▶ [WHAT THE TASK REQUIRES]
Restate word for word the span of lines that opens with the line containing "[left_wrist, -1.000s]" and closes with the last line of the material. Include both ends and nothing more.
________
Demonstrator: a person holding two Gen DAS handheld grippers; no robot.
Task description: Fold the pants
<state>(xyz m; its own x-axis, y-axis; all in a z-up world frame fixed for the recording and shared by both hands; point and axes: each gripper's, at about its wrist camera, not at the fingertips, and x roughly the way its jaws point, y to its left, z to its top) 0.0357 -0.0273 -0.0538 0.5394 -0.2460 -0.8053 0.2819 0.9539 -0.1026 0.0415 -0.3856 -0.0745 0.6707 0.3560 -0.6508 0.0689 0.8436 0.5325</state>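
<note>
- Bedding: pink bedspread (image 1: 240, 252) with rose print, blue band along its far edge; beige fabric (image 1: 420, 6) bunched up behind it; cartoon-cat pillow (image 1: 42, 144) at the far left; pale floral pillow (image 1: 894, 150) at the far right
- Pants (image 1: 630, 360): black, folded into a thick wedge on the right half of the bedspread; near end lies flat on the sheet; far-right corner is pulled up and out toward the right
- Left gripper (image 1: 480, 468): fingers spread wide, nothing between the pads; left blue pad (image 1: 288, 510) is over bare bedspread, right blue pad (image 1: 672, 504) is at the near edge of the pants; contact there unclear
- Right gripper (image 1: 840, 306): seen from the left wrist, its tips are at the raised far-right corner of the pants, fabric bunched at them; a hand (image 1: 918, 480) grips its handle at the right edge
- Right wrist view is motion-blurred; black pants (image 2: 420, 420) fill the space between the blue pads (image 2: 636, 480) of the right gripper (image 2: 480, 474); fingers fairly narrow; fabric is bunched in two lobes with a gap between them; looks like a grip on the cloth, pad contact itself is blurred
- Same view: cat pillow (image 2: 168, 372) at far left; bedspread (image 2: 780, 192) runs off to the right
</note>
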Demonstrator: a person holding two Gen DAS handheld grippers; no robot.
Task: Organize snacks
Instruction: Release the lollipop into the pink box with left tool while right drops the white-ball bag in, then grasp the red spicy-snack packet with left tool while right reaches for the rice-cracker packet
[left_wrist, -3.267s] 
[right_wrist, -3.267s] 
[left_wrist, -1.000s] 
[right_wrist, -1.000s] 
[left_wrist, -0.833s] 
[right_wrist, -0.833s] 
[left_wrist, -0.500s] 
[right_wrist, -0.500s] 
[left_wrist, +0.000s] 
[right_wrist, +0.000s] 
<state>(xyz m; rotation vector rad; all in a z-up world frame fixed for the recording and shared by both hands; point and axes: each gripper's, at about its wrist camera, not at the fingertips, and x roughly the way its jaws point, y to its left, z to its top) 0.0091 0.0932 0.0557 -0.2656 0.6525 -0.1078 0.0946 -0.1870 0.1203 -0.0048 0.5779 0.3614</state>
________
▶ [SOLUTION FOR THIS PROBLEM]
[left_wrist, -1.000s] 
[right_wrist, -1.000s] 
[left_wrist, -0.833s] 
[right_wrist, -0.833s] 
[left_wrist, -0.500s] 
[right_wrist, -0.500s] 
[left_wrist, +0.000s] 
[right_wrist, +0.000s] 
<state>(xyz m; rotation vector rad; all in a z-up world frame fixed for the recording and shared by both hands; point and axes: each gripper's, at about its wrist camera, not at the fingertips, and x roughly the way its jaws point, y to its left, z to its top) 0.0091 0.0932 0.0557 -0.2656 0.6525 -0.1078 0.0946 -0.1870 0.1203 -0.0048 0.5779 0.3614</state>

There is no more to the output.